◆ **Activity**
Reproduce the following data exactly, minus any images.
----------
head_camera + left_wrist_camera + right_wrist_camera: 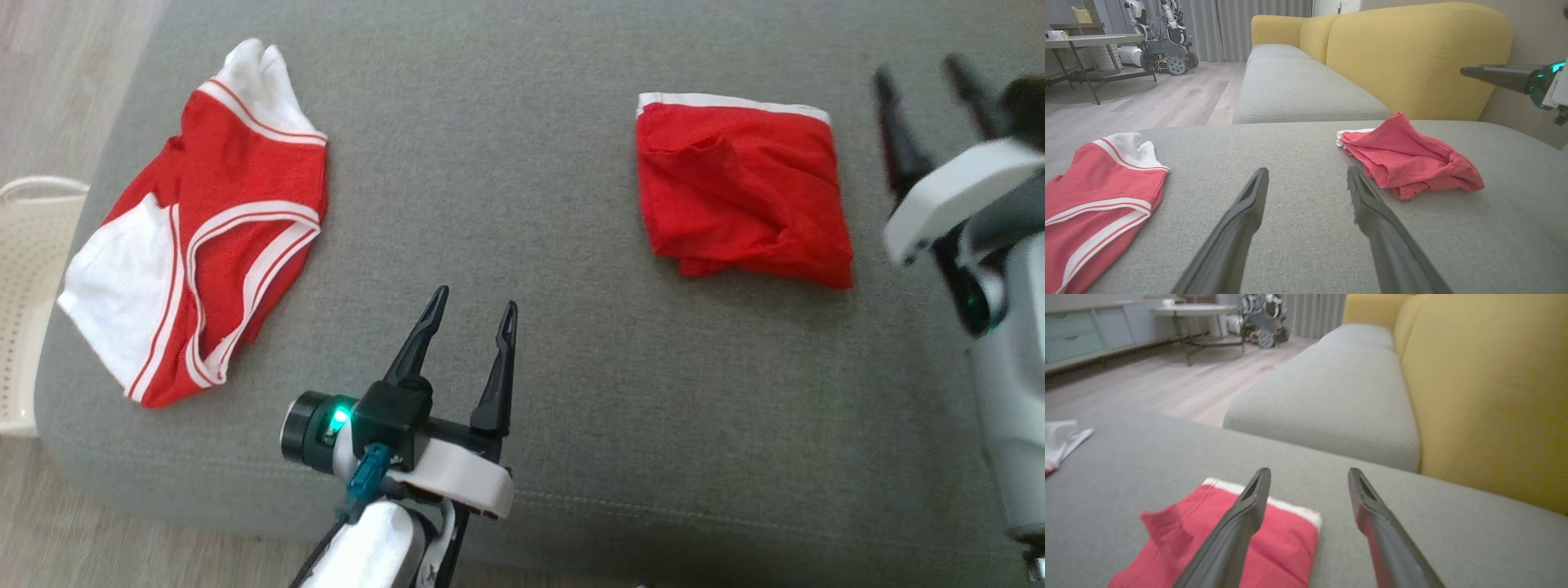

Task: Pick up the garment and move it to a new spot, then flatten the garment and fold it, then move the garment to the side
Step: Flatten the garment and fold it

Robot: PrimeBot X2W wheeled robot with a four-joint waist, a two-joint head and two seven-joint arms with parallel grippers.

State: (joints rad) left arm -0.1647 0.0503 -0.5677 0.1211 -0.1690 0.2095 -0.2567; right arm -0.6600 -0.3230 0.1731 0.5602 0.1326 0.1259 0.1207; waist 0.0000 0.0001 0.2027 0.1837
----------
◆ **Exercise result**
head_camera + left_wrist_camera + right_wrist_camera: 

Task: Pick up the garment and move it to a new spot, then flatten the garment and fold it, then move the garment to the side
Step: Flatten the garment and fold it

Robot: PrimeBot X2W wheeled robot with a four-joint waist, a two-joint head and two seven-joint arms with parallel grippers.

State: (joints rad) left arm -0.1647 0.0503 -0.5677 0.1211 -0.1690 0.2095 -0.2567; right arm -0.6600 -0.3230 0.1731 0.5602 0.1326 0.1259 0.1207; waist 0.0000 0.0001 0.2027 0.1837

What appears above is the complete answer to the exercise.